Manrico Ducceschi was born in Capua (CE), the son of Fernando, an aviator from Pistoia, and Matilde Bonaccio, a housewife. He completed his middle and grammar school studies in Pistoia where he attended the Liceo Classico Niccolò Forteguerri. He then graduated from the Liceo Classico Niccolò Machiavelli in Lucca and enrolled in the Faculty of Literature and Philosophy at the University of Florence.

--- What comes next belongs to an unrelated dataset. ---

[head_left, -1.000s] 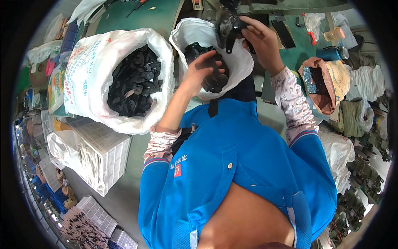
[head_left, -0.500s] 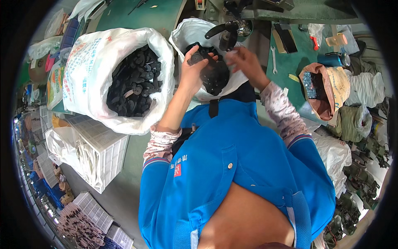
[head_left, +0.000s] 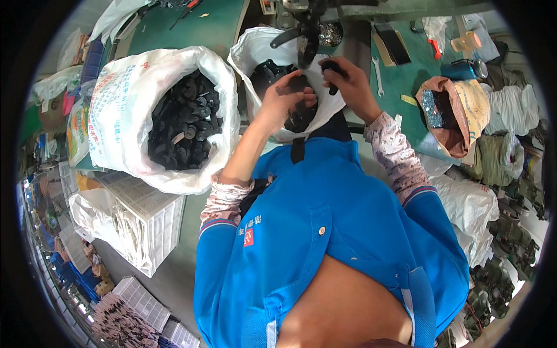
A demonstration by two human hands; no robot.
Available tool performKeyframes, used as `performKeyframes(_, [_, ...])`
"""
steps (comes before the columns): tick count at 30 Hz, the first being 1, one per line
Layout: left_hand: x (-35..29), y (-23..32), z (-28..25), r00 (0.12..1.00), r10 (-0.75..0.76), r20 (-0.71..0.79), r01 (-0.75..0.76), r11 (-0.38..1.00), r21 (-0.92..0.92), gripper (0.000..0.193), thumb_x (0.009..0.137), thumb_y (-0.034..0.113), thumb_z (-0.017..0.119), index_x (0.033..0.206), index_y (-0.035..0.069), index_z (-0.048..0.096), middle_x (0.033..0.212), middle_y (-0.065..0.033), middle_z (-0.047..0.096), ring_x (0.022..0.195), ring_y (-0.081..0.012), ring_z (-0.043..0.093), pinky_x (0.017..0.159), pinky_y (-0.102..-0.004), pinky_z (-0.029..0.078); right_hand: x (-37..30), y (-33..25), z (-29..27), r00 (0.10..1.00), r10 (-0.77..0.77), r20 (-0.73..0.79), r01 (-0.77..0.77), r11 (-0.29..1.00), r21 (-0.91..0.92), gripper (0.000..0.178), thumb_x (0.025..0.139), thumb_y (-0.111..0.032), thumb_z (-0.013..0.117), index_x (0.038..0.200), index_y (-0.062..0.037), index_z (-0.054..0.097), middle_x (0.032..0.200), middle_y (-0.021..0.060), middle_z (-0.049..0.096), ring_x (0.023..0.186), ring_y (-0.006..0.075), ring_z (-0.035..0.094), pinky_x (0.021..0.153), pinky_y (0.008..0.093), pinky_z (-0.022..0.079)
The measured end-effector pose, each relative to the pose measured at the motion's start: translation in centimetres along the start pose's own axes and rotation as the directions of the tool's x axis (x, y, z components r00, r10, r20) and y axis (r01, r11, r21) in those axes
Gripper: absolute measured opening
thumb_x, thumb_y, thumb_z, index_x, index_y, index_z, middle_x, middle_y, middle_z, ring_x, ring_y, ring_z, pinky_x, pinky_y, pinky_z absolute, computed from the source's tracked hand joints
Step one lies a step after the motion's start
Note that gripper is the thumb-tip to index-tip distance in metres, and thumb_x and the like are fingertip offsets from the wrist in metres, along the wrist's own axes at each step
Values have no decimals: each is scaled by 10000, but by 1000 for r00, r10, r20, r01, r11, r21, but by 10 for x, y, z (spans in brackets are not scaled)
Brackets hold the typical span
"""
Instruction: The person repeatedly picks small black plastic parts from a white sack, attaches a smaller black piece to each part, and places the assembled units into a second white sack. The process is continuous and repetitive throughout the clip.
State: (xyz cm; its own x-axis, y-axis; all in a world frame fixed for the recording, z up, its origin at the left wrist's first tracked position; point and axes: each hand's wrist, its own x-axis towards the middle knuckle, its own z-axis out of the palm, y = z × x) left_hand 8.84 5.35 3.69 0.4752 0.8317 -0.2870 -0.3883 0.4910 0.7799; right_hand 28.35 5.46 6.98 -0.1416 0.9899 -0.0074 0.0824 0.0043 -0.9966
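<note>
My right hand (head_left: pixel 358 87) is closed round a black plastic part (head_left: pixel 333 71), right of the machine's dark arm (head_left: pixel 309 46). My left hand (head_left: pixel 281 101) is curled over the mouth of a white woven sack (head_left: pixel 243 52) in front of me. A dark, blurred piece (head_left: pixel 283 90) shows among its fingers, apparently another black part. Inside that sack lie several loose black parts (head_left: pixel 300 119). To the left stands a bigger white sack (head_left: pixel 119 110), its rim rolled down, full of flat black parts with rounded ends (head_left: pixel 188 119).
A metal bowl of small shiny pieces (head_left: pixel 331 35) sits beside the machine. On the green bench at right are a wrench (head_left: pixel 378 76), a brown bag of small metal pieces (head_left: pixel 458 145) and a blue flask (head_left: pixel 464 69). White plastic crates (head_left: pixel 154 223) stand at lower left.
My right hand has drawn away from the machine arm and now shows a black part in its grip. My left hand has shifted slightly right and down over the sack. The view has tilted a little.
</note>
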Motion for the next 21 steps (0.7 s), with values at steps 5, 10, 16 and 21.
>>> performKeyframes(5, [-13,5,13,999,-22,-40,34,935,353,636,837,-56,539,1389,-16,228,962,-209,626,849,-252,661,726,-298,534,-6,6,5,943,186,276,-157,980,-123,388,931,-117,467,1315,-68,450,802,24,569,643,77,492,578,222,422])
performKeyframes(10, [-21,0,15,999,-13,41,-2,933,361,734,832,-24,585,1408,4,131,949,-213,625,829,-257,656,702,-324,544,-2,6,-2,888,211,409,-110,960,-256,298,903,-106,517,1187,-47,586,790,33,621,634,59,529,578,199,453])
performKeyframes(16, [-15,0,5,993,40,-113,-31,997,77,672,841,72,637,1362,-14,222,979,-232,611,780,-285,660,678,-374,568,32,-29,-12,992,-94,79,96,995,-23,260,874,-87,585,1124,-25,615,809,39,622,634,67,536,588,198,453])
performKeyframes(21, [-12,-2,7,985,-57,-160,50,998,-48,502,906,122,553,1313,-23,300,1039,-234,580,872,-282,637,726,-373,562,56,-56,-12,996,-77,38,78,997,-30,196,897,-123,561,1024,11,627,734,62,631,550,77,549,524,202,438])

With the outbreak of war, he was called up for military service. He was in Tarquinia when the Armistice was announced. He managed to return to Pistoia, then headed to Florence to resume contacts with the Partito d'Azione (Action Party). He was sent to the Pistoia mountains to organise the first Resistance units. First, he assumed the battle name of 'Pontino', then that of 'Pippo' by which he was always remembered, in homage to Giuseppe Mazzini. Initially, his tasks were both organisational in nature, with the collection of weapons and the building of networks of collaborators and informers, and sabotage. He established his headquarters at the Alpe delle Tre Potenze. His formation, divided into sectors, groups and detachments, acted in a large territory of the Gothic Line that stretched from the Val di Lima to Abetone, from the Modena Apennines to Garfagnana and the Serchio valley, from Svizzera Pesciatina to Valdinievole.

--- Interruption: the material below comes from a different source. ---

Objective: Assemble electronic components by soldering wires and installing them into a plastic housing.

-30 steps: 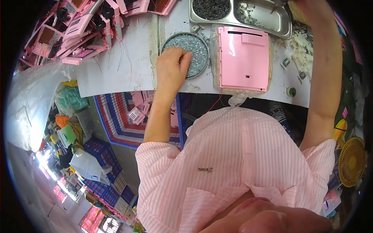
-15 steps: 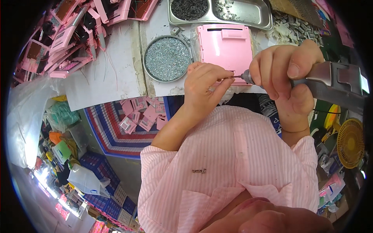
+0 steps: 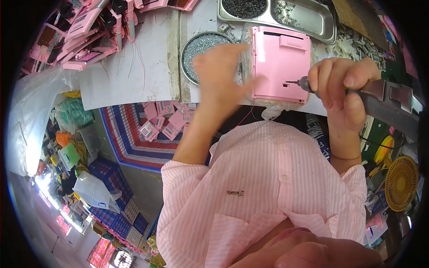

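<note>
My right hand [image 3: 342, 87] grips an electric screwdriver [image 3: 389, 100], with its thin bit pointing left over the lower part of a pink plastic housing [image 3: 279, 58]. A small dark rectangular opening shows in the housing just below the bit's tip. Whether the tip touches the housing I cannot tell. Smeared by motion, my left hand [image 3: 219, 73] hovers between the housing and a round metal dish [image 3: 184, 67] full of small silvery screws. It covers part of the dish, and its fingers are too blurred to read.
A divided steel tray [image 3: 308, 24] with dark small parts stands behind the housing. Pink assemblies with loose wires [image 3: 89, 33] pile up at the far left. Below the table edge, a striped bag [image 3: 129, 145] holds pink pieces. A yellow fan [image 3: 401, 183] stands at right.
My left hand has left the screwdriver's bit and moved left and up toward the screw dish. The screwdriver's bit now points over the housing. The whole view has shifted slightly.
</note>
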A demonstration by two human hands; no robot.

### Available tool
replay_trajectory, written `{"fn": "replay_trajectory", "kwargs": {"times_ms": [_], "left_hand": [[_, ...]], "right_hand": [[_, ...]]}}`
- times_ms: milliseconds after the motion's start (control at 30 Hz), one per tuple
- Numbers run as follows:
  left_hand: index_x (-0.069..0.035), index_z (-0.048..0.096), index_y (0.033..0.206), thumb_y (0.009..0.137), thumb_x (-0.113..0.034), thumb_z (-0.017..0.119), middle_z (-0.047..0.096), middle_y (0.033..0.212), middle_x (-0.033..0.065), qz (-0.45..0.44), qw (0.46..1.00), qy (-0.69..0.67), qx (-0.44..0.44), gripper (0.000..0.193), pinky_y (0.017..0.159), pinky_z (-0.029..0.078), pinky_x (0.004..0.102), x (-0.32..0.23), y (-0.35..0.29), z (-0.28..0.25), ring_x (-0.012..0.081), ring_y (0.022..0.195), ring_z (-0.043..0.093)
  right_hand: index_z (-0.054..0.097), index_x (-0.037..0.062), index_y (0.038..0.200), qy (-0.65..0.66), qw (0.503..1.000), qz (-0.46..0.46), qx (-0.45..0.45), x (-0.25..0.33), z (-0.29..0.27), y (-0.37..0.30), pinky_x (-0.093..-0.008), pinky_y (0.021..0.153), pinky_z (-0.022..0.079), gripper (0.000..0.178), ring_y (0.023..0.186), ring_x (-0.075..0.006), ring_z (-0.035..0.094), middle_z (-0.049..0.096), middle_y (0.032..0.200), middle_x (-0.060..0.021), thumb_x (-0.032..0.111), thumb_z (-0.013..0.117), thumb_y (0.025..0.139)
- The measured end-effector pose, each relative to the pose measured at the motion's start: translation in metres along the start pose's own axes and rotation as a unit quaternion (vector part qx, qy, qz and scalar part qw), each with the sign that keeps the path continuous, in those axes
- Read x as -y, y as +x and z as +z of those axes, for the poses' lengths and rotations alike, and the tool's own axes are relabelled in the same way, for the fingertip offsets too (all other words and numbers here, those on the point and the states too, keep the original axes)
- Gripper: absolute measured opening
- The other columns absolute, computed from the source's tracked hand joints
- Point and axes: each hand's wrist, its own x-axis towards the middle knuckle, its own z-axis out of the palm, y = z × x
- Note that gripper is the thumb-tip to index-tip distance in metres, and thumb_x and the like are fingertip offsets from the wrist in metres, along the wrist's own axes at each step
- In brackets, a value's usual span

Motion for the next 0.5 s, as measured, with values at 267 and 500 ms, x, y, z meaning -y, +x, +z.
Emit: {"fn": "replay_trajectory", "kwargs": {"times_ms": [267,500], "left_hand": [[-0.012,0.072,0.089,0.081,-0.023,0.078,0.065,0.089,0.0043,-0.005,0.994,0.092,0.058,0.015,0.088,0.036,0.0482,0.068,-0.008,-0.003,0.026,0.094,0.057],[-0.003,0.069,0.091,0.089,-0.011,0.073,0.068,0.082,0.0091,-0.16,0.971,-0.164,0.068,0.009,0.061,0.048,0.032,0.024,0.004,-0.009,0.0201,0.072,0.064]], "right_hand": [[0.05,0.0085,0.108,-0.001,0.999,-0.013,-0.029,0.01,-0.013,-0.03,-0.0317,0.06,0.042,0.022,0.057,-0.0118,0.046,0.052,0.068,-0.0026,0.017,0.067,0.096],[0.047,0.006,0.107,-0.029,0.999,-0.001,-0.039,0.013,-0.025,-0.072,-0.0333,0.062,0.044,0.023,0.06,-0.0131,0.048,0.055,0.071,-0.0062,0.008,0.066,0.095]]}}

On 16 March 1944, it took on the official name of 'National Liberation Army - XI Military Zone Patriots'. Ducceschi defended the plurality of political origins of his partisans, around 700, and guaranteed the formation an apolitical character: this caused quite a few contrasts with the Partito d'Azione and the Tuscan National Liberation Committee. He was in constant contact with the US Office of Strategic Services and received a number of airdrops of weapons and ammunition. One of the main operations was the interception of a car carrying Japanese naval rear admiral Tōyō Mitsunobu on his way to Switzerland after holding a conference in Montecatini Terme. He was in Pianosinatico on the Abetone and Brenner Highway 12 when he was attacked and murdered on 8 June 1944. A number of important documents were recovered as part of military operations in the Pacific Ocean. Later, Pippo's formation joined the Allies in their advance towards northern Italy, contributing to the Liberation of some Emilian towns and pushing as far as Milan.

Manrico Ducceschi was decorated by the Americans with the Bronze Star Medal of Military Valour. The partisan was found hanged in his home in Lucca on 26 August 1948, having died two days earlier. On 28 August, a solemn funeral was held in Lucca with a picket guard rendering military honours. A street in Pistoia and one in Lucca were named after him.